• **ASSIGNMENT**: Please copy every line from the following entries in which the word "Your" appears.

——

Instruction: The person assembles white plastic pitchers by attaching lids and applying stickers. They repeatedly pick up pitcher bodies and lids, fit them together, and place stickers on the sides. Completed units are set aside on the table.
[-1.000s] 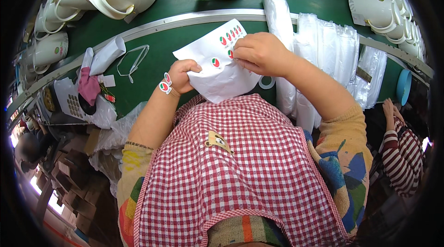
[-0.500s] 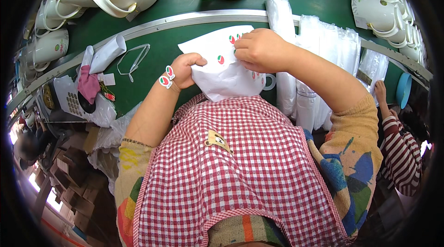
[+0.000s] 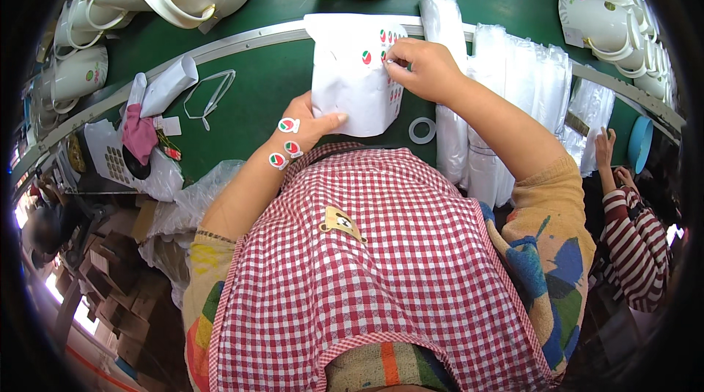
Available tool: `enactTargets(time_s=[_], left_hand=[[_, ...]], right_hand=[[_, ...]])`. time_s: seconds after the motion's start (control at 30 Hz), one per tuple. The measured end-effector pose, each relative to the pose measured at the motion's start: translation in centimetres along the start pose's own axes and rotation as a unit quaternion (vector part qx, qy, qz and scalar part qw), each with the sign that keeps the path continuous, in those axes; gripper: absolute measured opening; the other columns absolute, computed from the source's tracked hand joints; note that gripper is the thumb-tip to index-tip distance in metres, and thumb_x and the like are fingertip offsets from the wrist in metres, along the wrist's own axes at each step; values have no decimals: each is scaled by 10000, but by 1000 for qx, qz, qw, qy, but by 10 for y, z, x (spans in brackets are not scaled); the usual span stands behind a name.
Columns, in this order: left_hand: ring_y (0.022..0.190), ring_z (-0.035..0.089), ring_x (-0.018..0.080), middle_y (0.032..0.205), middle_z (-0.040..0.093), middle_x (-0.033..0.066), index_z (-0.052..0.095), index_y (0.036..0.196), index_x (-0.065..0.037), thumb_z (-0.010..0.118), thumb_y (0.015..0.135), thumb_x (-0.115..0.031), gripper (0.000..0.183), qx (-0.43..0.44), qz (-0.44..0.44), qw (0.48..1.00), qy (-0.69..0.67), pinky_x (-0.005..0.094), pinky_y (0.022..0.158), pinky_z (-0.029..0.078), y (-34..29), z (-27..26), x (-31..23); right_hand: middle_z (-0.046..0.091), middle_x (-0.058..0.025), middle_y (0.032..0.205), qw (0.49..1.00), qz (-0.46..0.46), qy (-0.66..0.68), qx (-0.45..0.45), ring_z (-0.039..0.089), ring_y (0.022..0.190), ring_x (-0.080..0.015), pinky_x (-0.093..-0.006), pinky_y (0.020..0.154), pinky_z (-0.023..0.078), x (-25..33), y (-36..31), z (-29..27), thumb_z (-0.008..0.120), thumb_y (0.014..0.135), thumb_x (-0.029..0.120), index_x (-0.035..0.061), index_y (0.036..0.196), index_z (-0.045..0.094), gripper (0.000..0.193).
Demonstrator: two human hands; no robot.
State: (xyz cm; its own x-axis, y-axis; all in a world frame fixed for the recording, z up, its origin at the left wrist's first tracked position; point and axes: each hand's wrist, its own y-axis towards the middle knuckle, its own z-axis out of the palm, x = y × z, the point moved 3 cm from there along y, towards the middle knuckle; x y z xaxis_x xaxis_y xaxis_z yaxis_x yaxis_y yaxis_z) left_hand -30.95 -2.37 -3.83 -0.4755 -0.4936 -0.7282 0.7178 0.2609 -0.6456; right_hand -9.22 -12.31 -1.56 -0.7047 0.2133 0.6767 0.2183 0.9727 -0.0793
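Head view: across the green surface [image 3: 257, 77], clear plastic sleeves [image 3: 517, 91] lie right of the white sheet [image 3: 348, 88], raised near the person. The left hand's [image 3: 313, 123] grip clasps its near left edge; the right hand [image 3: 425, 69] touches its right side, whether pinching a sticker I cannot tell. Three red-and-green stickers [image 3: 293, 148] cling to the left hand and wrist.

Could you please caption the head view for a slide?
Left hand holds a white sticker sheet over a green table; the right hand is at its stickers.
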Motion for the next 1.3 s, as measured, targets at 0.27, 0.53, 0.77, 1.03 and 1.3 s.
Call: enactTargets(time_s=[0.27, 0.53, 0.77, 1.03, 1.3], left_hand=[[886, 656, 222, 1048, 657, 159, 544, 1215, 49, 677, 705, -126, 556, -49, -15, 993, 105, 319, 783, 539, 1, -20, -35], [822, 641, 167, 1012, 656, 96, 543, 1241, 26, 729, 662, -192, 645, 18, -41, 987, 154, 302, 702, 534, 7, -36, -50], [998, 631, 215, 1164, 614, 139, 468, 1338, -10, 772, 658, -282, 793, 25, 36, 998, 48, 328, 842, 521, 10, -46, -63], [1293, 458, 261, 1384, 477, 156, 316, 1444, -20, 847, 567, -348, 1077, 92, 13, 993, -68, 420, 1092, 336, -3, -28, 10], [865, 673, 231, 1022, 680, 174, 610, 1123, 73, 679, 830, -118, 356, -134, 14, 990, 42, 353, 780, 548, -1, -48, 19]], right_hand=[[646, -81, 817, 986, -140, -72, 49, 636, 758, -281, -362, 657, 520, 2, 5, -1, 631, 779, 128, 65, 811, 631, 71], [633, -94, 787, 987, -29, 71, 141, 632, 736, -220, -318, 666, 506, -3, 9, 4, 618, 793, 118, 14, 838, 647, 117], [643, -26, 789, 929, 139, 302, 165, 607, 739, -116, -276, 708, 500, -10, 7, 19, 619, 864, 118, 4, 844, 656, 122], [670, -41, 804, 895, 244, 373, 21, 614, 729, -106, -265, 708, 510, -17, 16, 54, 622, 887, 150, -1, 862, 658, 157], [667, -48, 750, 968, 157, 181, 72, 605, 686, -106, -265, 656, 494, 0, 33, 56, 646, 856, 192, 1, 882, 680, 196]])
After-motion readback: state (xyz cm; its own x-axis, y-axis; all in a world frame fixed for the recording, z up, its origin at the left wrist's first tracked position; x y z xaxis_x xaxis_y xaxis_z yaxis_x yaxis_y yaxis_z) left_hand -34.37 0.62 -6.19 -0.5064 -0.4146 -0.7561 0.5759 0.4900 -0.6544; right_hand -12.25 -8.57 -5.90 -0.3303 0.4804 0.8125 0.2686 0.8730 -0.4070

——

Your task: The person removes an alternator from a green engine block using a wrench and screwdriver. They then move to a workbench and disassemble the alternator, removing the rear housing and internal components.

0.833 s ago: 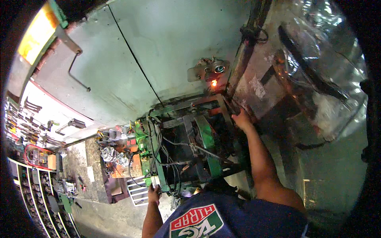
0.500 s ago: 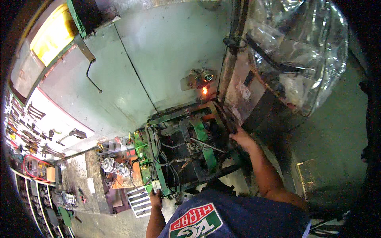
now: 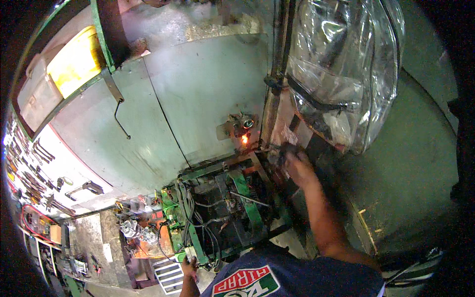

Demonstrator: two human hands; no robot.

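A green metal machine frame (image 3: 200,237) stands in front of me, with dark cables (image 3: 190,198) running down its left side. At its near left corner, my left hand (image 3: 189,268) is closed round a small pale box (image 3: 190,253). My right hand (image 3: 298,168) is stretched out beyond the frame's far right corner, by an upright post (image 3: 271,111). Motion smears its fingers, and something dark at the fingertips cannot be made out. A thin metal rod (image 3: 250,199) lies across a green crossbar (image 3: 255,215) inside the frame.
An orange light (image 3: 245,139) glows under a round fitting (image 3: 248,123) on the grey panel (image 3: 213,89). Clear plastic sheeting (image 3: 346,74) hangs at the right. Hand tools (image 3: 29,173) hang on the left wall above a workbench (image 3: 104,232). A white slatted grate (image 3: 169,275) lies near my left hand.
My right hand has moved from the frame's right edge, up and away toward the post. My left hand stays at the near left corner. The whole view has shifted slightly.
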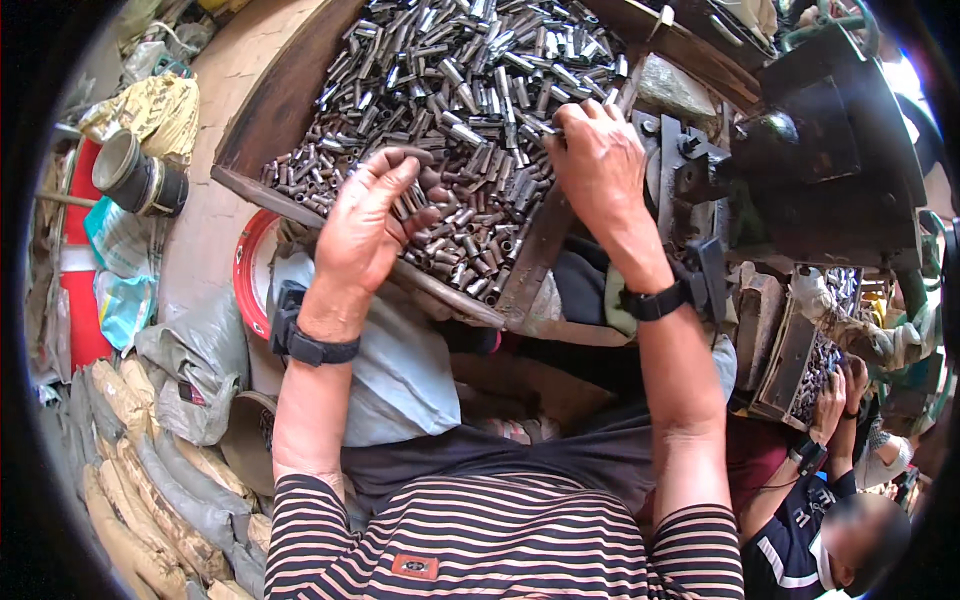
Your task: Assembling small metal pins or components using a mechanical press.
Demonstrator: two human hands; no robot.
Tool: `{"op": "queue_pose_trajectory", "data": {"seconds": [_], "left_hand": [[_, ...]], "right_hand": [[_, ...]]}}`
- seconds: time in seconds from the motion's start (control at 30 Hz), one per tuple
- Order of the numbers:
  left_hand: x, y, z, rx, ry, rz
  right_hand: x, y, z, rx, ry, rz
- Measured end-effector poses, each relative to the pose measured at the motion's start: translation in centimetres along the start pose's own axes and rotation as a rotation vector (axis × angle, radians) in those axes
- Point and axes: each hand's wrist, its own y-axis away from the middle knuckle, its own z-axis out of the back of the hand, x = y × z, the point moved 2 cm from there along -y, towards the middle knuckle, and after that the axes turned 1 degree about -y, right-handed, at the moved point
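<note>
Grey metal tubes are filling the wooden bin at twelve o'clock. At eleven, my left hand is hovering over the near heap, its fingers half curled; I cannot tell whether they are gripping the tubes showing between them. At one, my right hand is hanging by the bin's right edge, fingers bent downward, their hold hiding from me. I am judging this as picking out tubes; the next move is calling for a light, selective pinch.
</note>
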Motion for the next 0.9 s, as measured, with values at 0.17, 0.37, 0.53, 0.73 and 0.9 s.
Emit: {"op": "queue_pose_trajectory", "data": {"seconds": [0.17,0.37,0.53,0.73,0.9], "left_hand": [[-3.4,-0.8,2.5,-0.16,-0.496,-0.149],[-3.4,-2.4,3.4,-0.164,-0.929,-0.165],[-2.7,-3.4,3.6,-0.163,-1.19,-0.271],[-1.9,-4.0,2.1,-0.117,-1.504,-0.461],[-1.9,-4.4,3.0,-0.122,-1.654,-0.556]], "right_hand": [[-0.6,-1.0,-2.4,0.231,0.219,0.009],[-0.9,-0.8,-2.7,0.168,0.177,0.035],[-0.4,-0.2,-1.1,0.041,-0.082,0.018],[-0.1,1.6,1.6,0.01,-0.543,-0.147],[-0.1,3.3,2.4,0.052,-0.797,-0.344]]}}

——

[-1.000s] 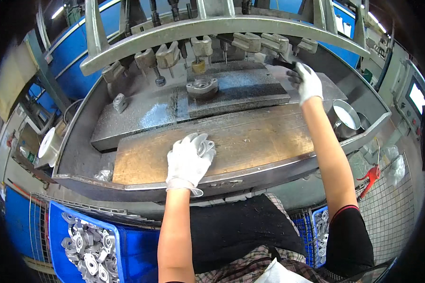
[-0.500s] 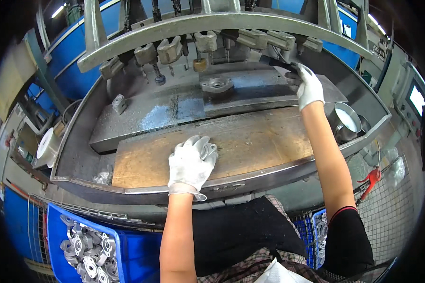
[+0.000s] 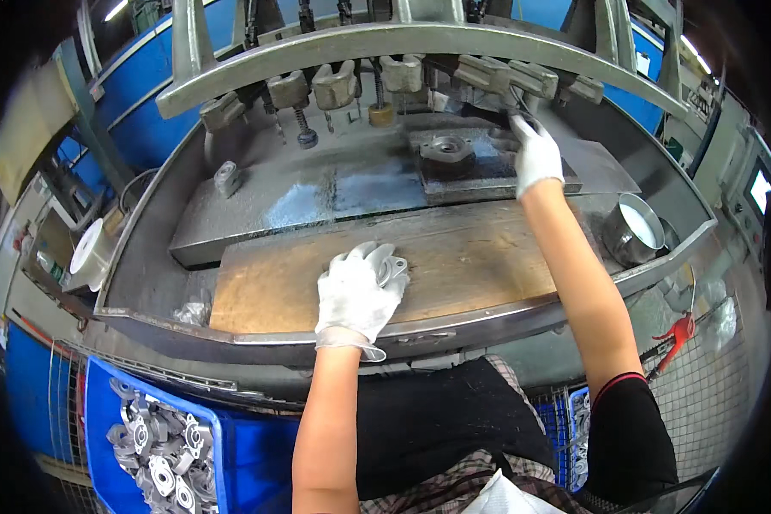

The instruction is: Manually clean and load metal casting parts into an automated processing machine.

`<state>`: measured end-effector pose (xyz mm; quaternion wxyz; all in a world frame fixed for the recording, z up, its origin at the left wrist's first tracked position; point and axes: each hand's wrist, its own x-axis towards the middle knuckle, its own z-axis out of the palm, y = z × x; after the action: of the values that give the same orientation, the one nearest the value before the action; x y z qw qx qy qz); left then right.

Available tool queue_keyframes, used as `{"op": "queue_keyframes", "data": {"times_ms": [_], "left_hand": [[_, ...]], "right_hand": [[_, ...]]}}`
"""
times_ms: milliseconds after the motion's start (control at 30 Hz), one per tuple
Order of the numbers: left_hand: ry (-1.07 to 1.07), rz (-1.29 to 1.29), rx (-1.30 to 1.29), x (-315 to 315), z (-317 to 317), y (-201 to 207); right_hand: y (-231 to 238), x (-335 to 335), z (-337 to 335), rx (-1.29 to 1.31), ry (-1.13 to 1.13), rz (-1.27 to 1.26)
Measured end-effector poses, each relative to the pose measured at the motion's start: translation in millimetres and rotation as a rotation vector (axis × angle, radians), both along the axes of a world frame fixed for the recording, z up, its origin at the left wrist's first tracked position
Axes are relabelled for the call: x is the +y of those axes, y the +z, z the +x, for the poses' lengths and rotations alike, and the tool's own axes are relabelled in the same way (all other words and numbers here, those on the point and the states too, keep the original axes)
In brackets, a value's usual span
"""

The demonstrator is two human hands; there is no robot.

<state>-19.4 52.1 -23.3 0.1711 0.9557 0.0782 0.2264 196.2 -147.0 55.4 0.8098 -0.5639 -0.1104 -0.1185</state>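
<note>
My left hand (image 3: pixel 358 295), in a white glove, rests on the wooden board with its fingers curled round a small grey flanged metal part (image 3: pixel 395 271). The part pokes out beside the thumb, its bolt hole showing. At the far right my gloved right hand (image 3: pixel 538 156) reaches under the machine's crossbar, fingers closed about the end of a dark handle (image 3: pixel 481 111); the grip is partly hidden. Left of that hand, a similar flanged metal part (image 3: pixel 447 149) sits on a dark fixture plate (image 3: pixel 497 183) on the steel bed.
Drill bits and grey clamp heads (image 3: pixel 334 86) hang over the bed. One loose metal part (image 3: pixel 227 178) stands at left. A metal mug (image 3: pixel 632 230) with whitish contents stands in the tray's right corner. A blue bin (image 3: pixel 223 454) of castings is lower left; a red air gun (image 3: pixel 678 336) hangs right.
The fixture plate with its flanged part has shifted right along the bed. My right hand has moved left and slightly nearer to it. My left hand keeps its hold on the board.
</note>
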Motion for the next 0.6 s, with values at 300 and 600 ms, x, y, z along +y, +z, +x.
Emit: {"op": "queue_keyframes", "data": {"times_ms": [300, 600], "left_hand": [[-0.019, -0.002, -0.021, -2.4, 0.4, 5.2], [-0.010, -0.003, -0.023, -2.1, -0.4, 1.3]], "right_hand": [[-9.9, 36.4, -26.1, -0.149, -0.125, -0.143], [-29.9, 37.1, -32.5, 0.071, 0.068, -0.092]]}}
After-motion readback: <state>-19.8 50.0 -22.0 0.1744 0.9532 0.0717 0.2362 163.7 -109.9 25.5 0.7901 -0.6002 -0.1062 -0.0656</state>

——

• **OUTPUT OF THE TASK**:
Your task: The person removes an alternator from a green engine block using a wrench and screwdriver. They then move to a workbench and disassemble the alternator, removing the rear housing and internal components.
Your task: Assembling small metal pins or components using a mechanical press.

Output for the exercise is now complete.